* **INSTRUCTIONS FOR THE TASK**
Please produce a character-exact copy of the listing that follows, omitting all images.

* **DATA**
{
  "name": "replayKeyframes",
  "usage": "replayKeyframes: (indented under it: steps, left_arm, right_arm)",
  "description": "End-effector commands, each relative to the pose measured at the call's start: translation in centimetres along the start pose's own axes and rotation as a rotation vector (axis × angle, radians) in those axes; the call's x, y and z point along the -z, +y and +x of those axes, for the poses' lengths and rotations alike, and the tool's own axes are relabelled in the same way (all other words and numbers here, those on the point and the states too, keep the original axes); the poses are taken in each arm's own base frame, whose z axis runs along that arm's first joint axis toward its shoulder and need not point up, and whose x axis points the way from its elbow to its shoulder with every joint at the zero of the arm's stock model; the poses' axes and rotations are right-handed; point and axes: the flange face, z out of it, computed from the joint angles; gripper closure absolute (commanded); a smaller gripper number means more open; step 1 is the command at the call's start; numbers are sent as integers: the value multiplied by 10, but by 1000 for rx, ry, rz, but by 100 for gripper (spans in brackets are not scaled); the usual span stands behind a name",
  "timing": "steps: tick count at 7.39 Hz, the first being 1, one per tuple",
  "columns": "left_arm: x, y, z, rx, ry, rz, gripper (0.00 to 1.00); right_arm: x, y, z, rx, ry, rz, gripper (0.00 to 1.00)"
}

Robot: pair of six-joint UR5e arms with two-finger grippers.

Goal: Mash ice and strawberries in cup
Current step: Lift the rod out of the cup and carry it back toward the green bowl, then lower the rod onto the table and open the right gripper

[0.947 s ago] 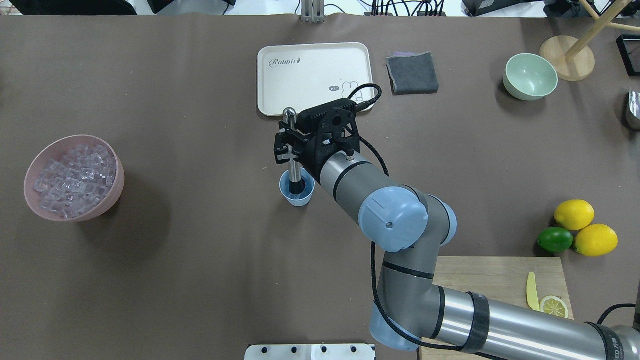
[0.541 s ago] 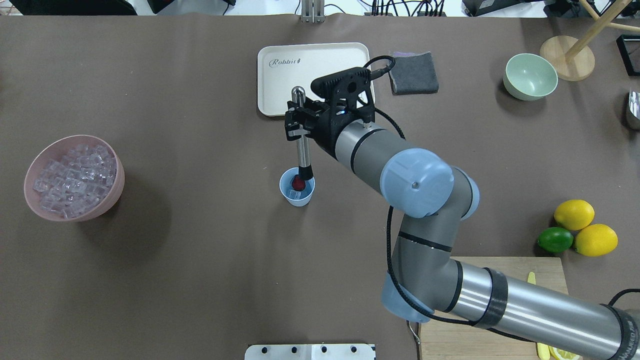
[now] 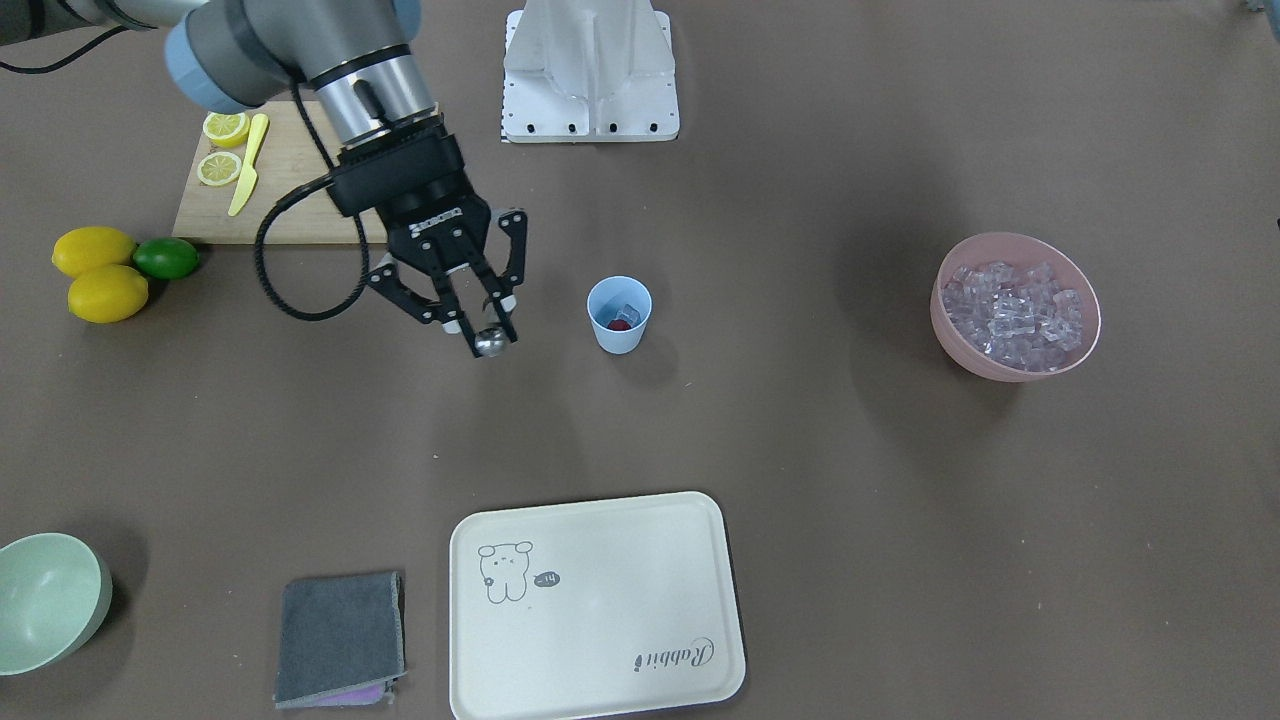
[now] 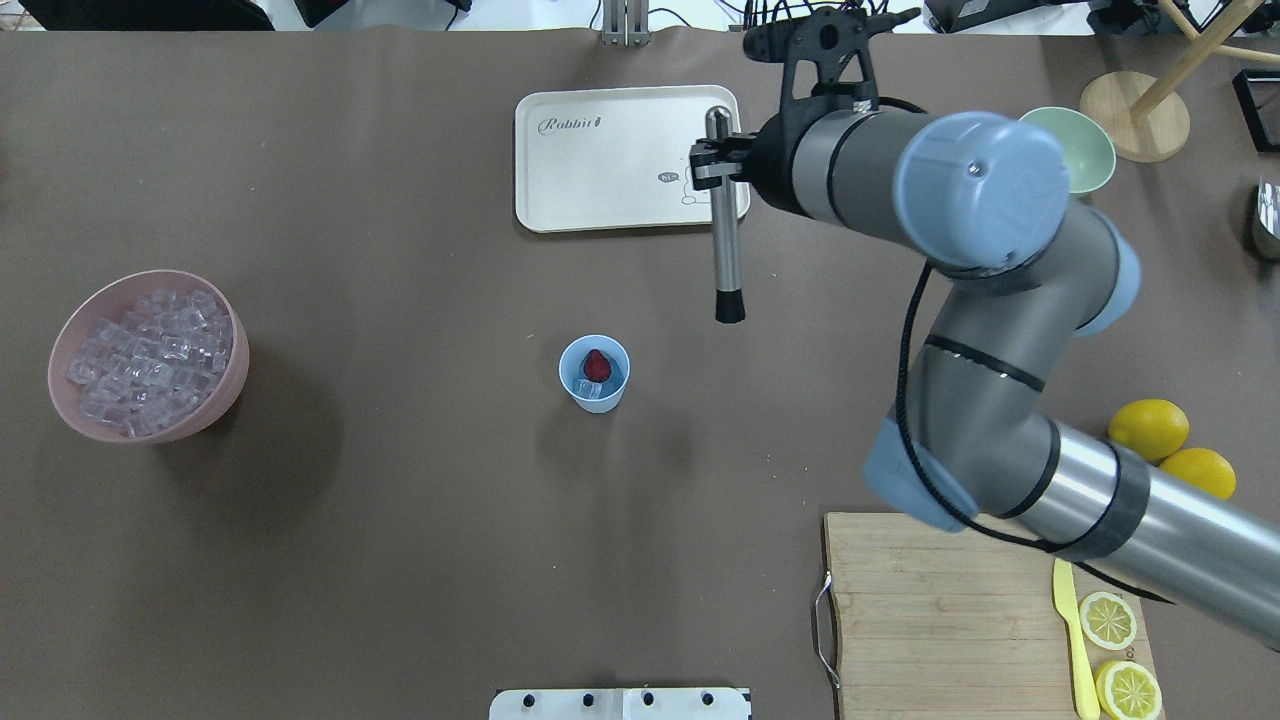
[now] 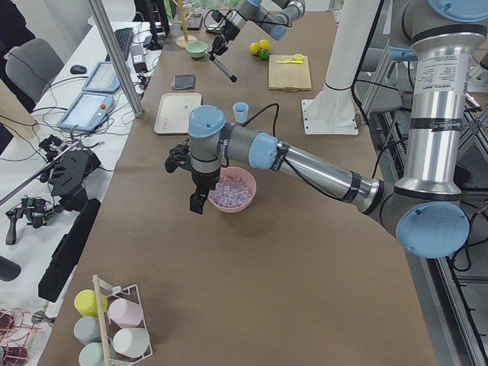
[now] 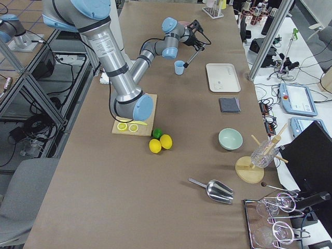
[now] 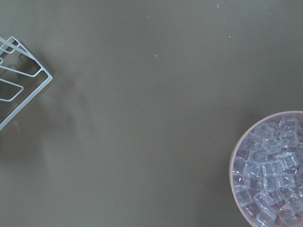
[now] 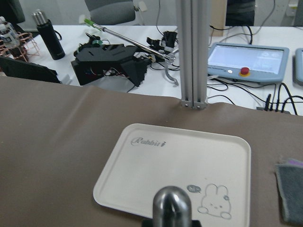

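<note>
Rising clear of the cup (image 4: 600, 404), the right gripper (image 4: 716, 165) is carrying the metal muddler (image 4: 723, 235) away. Half a second ago its black tip was sitting inside the cup on the strawberry (image 4: 597, 365). Now it is hanging in the air to the right of the cup and farther from the robot, by the cream tray's (image 4: 600, 180) right edge. The jaws are pinching the muddler just below its rounded top. Its long axis is standing near upright, leaning a little in the side views, with the rounded end up and the black end pointing down at the table. The cup has not shifted: it is standing mouth up, mid-table, holding the strawberry and a few cubes of ice (image 3: 622, 311). The left gripper (image 5: 196, 203) is hovering beside the pink bowl (image 3: 1010, 371) of cubes, and I cannot tell how its jaws stand.
</note>
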Motion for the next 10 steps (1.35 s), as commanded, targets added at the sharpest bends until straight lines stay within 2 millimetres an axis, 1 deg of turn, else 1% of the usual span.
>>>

* **SOLUTION TO THIS TASK**
{
  "name": "replayKeyframes",
  "usage": "replayKeyframes: (indented under it: steps, left_arm, right_arm)",
  "description": "End-effector commands, each relative to the pose measured at the call's start: translation in centimetres along the start pose's own axes and rotation as a rotation vector (axis × angle, radians) in those axes; the call's x, y and z point along the -z, +y and +x of those axes, for the poses' lengths and rotations alike, and the tool's own axes are relabelled in the same way (all other words and numbers here, those on the point and the states too, keep the original axes); the poses are taken in each arm's own base frame, whose z axis runs along that arm's first joint axis toward its shoulder and need not point up, and whose x axis points the way from its elbow to its shoulder with every joint at the zero of the arm's stock model; the poses' axes and rotations are right-handed; point and axes: the flange face, z out of it, computed from the joint angles; gripper closure absolute (commanded); a smaller gripper number means more open; step 1 is the command at the call's start; numbers are sent as integers: the value multiplied by 10, but by 1000 for rx, ry, rz, but by 100 for gripper (spans in brackets are not scaled); the usual span stands behind a name",
  "timing": "steps: tick count at 7.39 Hz, the first being 1, one per tuple",
  "columns": "left_arm: x, y, z, rx, ry, rz, gripper (0.00 to 1.00); right_arm: x, y, z, rx, ry, rz, gripper (0.00 to 1.00)"
}

Robot: pair of six-joint UR5e arms with two-finger grippers.

Goal: Mash ice and strawberries in cup
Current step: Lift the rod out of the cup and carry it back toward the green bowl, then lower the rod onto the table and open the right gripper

[0.947 s ago] 
[0.541 s ago] 
[now] 
[now] 
[now] 
[now] 
[now] 
[now] 

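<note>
Rising clear of the cup (image 4: 600, 404), the right gripper (image 4: 716, 165) is carrying the metal muddler (image 4: 723, 235) away. Half a second ago its black tip was sitting inside the cup on the strawberry (image 4: 597, 365). Now it is hanging in the air to the right of the cup and farther from the robot, by the cream tray's (image 4: 600, 180) right edge. The jaws are pinching the muddler just below its rounded top. Its long axis is standing near upright, leaning a little in the side views, with the rounded end up and the black end pointing down at the table. The cup has not shifted: it is standing mouth up, mid-table, holding the strawberry and a few cubes of ice (image 3: 622, 311). The left gripper (image 5: 196, 203) is hovering beside the pink bowl (image 3: 1010, 371) of cubes, and I cannot tell how its jaws stand.
</note>
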Motion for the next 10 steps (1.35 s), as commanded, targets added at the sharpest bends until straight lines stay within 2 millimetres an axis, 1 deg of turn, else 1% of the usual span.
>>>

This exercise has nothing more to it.